### TASK REQUIREMENTS
Scan the listing below for the word "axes", then copy each line that has it.

### DATASET EXTRACT
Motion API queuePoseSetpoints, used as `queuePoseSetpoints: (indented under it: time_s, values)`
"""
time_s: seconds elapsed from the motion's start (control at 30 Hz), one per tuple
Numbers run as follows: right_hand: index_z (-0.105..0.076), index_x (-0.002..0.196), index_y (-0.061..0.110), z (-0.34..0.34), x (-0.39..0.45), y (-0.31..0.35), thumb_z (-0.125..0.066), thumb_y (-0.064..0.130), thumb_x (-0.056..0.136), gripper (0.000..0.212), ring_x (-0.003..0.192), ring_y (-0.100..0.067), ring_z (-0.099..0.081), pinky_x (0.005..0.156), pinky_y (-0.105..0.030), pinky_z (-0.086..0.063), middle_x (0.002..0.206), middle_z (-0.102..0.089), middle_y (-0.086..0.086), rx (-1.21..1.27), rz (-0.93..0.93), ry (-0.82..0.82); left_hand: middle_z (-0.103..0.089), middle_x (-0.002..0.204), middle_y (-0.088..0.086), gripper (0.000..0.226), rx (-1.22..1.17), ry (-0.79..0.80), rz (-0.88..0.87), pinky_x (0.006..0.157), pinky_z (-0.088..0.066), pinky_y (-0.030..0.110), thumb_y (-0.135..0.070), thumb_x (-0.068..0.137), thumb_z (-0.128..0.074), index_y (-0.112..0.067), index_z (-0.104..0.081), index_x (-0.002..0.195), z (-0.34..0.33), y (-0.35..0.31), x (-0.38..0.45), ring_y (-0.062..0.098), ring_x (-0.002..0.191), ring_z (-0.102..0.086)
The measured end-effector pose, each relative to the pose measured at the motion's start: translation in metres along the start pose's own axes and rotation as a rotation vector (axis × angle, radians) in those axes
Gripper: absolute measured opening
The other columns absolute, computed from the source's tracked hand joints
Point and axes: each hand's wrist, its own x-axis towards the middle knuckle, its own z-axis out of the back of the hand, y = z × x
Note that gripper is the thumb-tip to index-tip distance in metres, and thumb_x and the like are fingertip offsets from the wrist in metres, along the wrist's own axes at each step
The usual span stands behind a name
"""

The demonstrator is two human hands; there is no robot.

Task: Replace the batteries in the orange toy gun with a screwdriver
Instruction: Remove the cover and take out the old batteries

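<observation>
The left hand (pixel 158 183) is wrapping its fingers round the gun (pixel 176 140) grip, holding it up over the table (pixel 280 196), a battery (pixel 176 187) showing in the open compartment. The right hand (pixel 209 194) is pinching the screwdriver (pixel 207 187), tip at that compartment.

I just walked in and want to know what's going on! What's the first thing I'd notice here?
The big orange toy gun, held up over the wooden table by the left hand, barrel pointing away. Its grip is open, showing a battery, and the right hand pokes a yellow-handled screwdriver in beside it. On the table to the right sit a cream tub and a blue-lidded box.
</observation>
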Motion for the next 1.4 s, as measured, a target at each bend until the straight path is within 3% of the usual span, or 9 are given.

### REPLY TO THE TASK
The measured end-effector pose, each relative to the pose measured at the motion's start: translation in metres along the start pose's own axes and rotation as a rotation vector (axis × angle, radians) in those axes
Point and axes: each hand's wrist, its own x-axis towards the middle knuckle, its own z-axis out of the back of the hand, y = z × x
Note that gripper is the thumb-tip to index-tip distance in metres, and thumb_x and the like are fingertip offsets from the wrist in metres, along the wrist's own axes at each step

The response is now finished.